_Dataset content_

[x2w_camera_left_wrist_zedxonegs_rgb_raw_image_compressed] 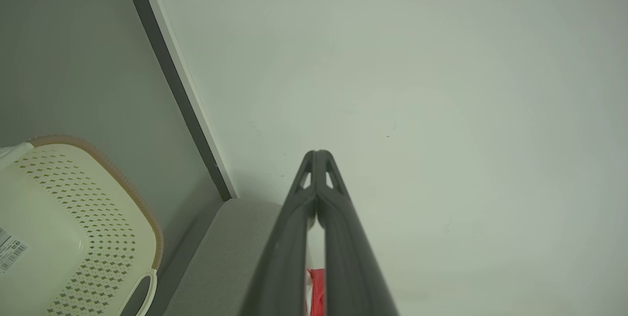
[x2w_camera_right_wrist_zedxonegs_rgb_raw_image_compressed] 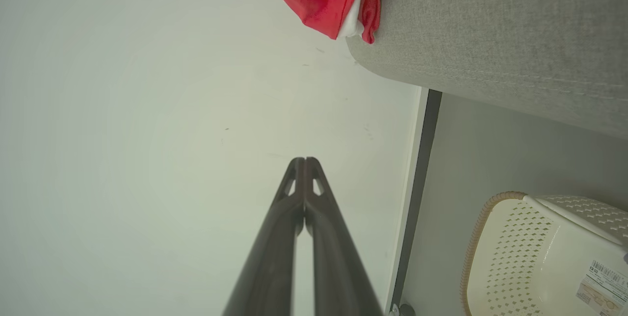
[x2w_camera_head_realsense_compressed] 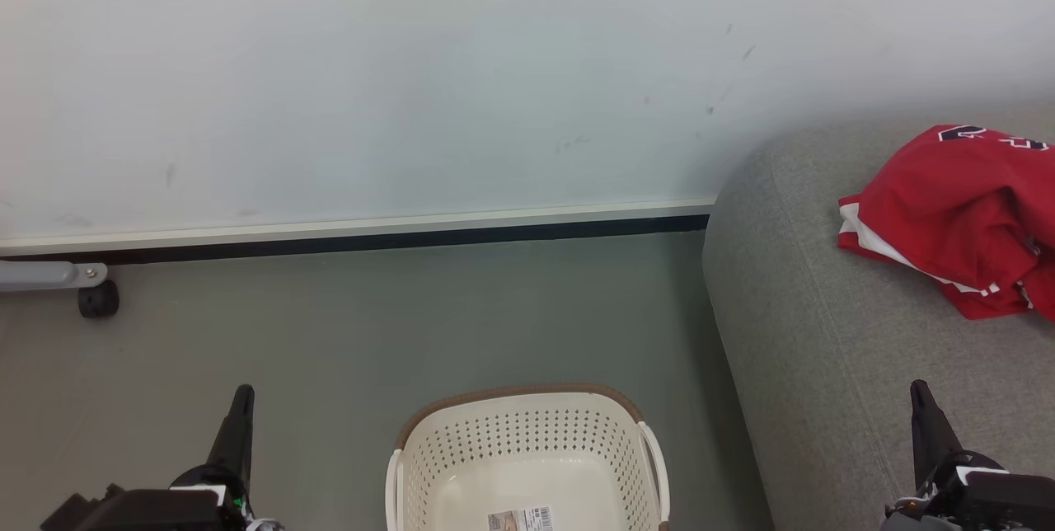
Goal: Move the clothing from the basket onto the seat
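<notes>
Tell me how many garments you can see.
1: a red jersey bunched on the grey sofa. The laundry basket holds none in its visible part; the heap's folds may hide another.

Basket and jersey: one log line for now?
basket: no clothing seen | jersey: on sofa | left gripper: shut, empty | right gripper: shut, empty

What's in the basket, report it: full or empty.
Empty where visible: the basket holds only a label; its near end is cropped. The clothing lies on the sofa.
</notes>
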Available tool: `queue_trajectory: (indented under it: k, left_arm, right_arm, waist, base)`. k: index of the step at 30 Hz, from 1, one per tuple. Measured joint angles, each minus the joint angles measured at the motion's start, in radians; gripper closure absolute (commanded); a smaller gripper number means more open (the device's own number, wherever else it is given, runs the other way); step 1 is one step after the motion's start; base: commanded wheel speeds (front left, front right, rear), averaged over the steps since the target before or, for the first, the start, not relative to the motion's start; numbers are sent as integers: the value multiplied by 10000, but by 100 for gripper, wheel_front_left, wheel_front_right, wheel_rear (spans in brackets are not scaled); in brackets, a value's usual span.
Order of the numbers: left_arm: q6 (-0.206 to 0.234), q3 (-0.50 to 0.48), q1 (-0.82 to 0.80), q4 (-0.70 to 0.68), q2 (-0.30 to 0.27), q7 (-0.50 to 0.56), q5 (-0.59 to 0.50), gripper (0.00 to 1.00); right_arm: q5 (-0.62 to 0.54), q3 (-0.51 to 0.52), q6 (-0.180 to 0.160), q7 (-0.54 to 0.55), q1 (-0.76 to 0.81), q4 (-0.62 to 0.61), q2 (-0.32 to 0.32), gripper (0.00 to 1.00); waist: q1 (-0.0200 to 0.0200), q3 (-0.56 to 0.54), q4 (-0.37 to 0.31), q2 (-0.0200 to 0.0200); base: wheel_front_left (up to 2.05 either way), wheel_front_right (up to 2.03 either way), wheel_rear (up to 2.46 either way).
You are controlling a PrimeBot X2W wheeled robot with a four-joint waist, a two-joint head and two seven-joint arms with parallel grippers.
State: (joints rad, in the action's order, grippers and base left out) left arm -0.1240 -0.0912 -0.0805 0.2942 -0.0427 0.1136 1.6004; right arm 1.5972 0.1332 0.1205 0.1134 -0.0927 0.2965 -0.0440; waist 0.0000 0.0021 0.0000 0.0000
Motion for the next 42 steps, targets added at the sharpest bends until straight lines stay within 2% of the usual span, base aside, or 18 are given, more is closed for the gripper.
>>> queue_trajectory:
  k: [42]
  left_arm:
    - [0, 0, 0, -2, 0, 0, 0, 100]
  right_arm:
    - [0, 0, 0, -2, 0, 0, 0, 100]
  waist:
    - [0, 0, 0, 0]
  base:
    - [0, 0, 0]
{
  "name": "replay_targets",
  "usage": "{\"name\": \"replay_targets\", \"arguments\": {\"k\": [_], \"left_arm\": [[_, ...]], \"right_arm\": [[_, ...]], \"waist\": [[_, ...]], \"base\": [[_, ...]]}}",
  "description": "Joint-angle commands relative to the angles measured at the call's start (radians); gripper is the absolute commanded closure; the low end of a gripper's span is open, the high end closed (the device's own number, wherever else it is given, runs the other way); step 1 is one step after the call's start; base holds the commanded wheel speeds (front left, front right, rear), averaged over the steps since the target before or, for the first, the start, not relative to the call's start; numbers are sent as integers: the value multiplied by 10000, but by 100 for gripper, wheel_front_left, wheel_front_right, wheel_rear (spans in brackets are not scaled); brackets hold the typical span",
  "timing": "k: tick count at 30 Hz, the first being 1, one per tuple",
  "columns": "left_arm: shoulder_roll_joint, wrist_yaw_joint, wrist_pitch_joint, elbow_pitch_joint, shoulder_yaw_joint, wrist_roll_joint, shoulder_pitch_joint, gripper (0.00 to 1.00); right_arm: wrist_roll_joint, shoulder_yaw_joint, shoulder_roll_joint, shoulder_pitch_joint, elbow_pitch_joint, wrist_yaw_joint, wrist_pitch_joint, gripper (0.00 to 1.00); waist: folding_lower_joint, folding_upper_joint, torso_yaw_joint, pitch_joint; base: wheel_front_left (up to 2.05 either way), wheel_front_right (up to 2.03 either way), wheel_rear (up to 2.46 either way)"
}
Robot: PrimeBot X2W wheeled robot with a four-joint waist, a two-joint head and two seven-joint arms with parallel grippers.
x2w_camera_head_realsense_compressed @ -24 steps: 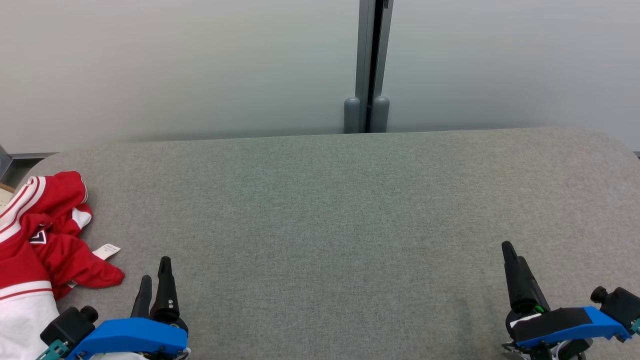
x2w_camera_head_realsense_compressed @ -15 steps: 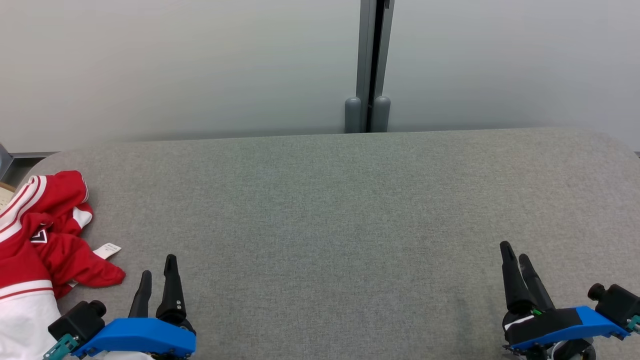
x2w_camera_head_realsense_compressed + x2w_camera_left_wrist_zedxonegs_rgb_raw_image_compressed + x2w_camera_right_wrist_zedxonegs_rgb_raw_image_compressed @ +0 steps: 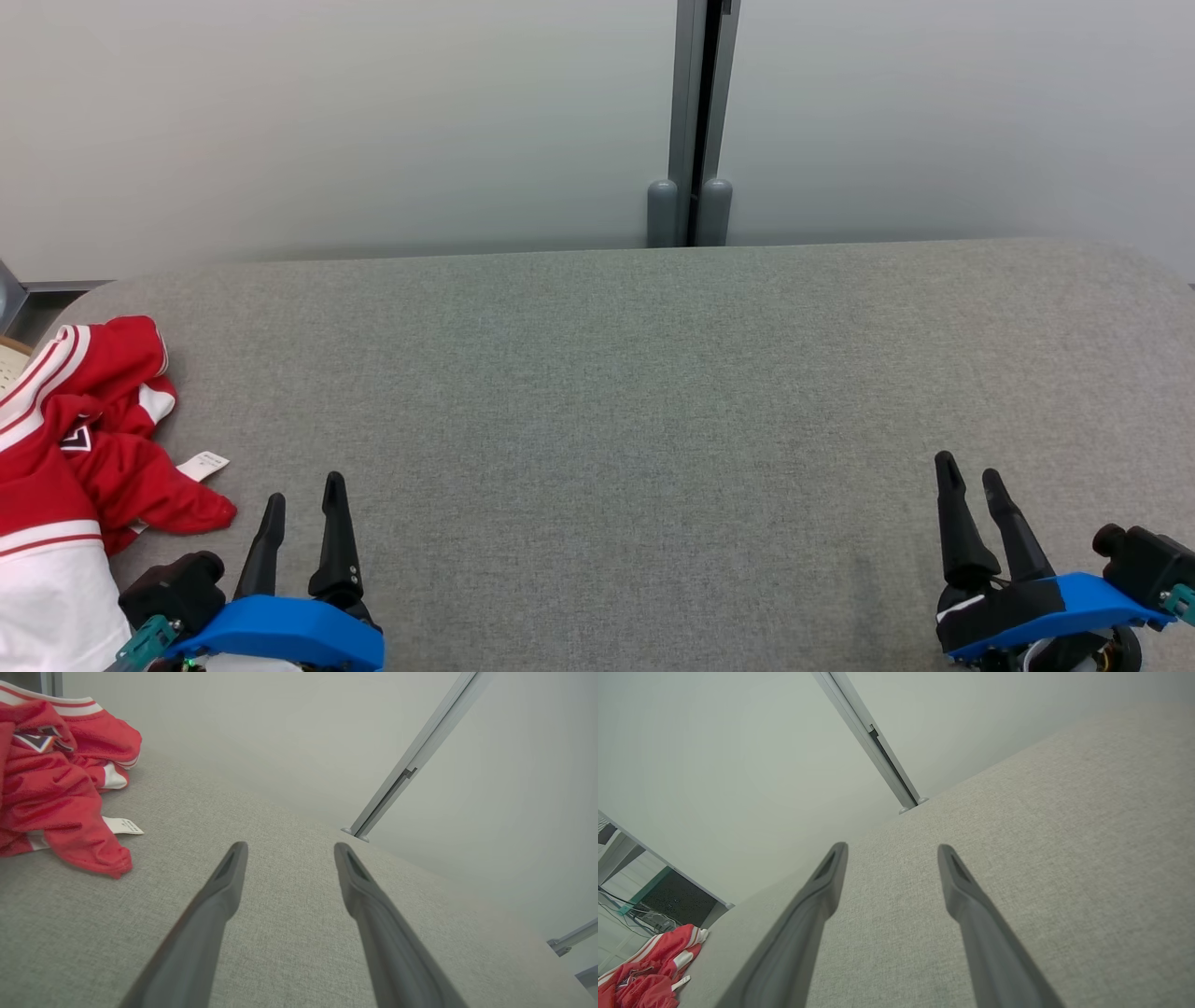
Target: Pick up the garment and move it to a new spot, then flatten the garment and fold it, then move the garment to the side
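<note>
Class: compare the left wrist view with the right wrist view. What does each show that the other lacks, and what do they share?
Left wrist, not right: the open left gripper and a second rail at lower right. Right wrist, not left: the open right gripper and a dark panel at far left. Shared: the crumpled red garment, its white label, the grey table and the wall post.

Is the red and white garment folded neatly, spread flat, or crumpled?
Crumpled. The garment lies bunched in irregular wrinkles at the left edge of the table, with its white tag sticking out.
</note>
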Motion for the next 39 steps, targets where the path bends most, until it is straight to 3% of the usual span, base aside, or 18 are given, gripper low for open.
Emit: {"name": "replay_targets", "arguments": {"k": [1, 26, 39], "left_arm": [[115, 61, -118, -120, -80, 320, -77, 0], [435, 60, -714, 66, -729, 2465, 9, 0], [422, 299, -965, 277, -872, 3152, 219, 0]], "right_arm": [[-305, -27, -76, -158, -79, 16, -101, 0], [-2559, 24, -97, -153, 61, 21, -343, 0], [-3879, 169, -107, 1, -155, 23, -421, 0]], "waist": [[0, 0, 7, -3], [0, 0, 23, -31], [0, 0, 27, -154]], "base": [[0, 0, 0], [0, 0, 0], [0, 0, 0]]}}
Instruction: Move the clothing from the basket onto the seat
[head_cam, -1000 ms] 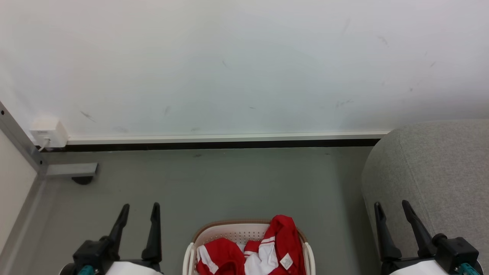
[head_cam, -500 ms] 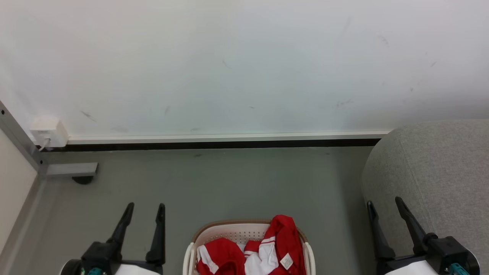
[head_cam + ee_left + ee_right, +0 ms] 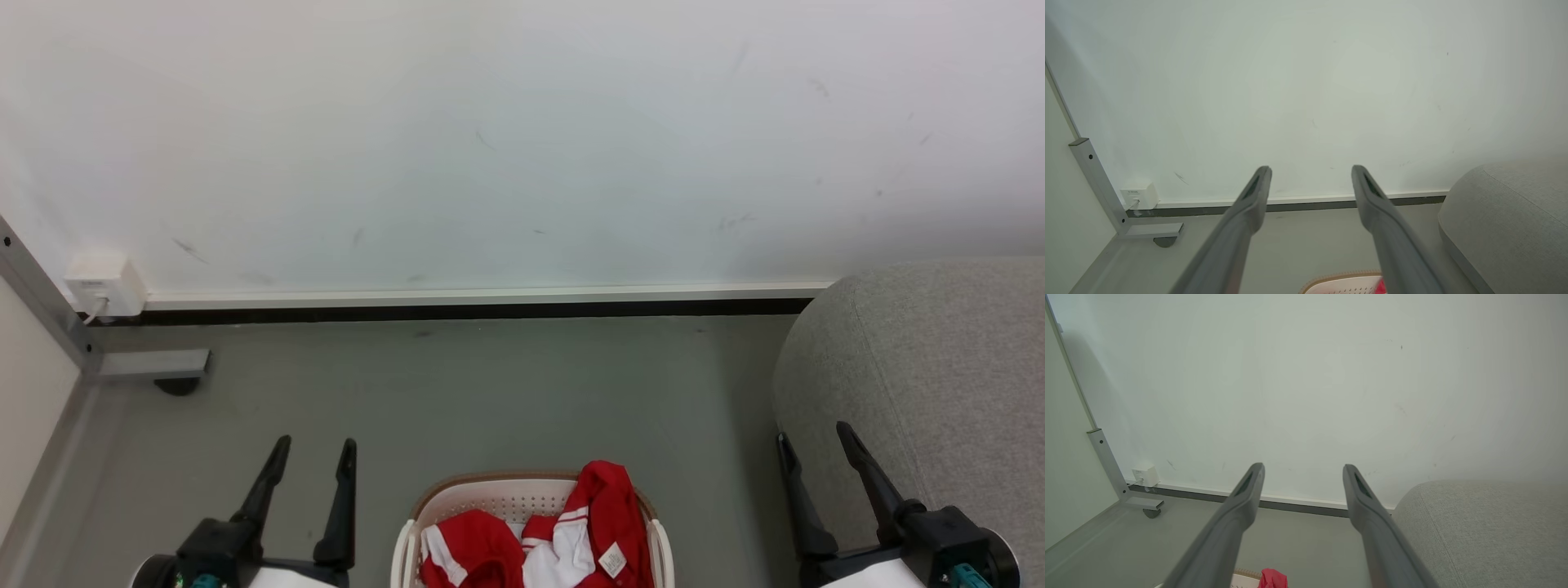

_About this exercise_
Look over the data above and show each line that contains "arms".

_Worked solution_
You are controlling a PrimeBot X2W wheeled robot with a four-joint waist, a two-joint head and two seven-joint arms with parallel grippers.
Robot: PrimeBot X2W wheeled robot with a four-joint waist, a two-joint head and two seven-joint arms with parallel grippers.

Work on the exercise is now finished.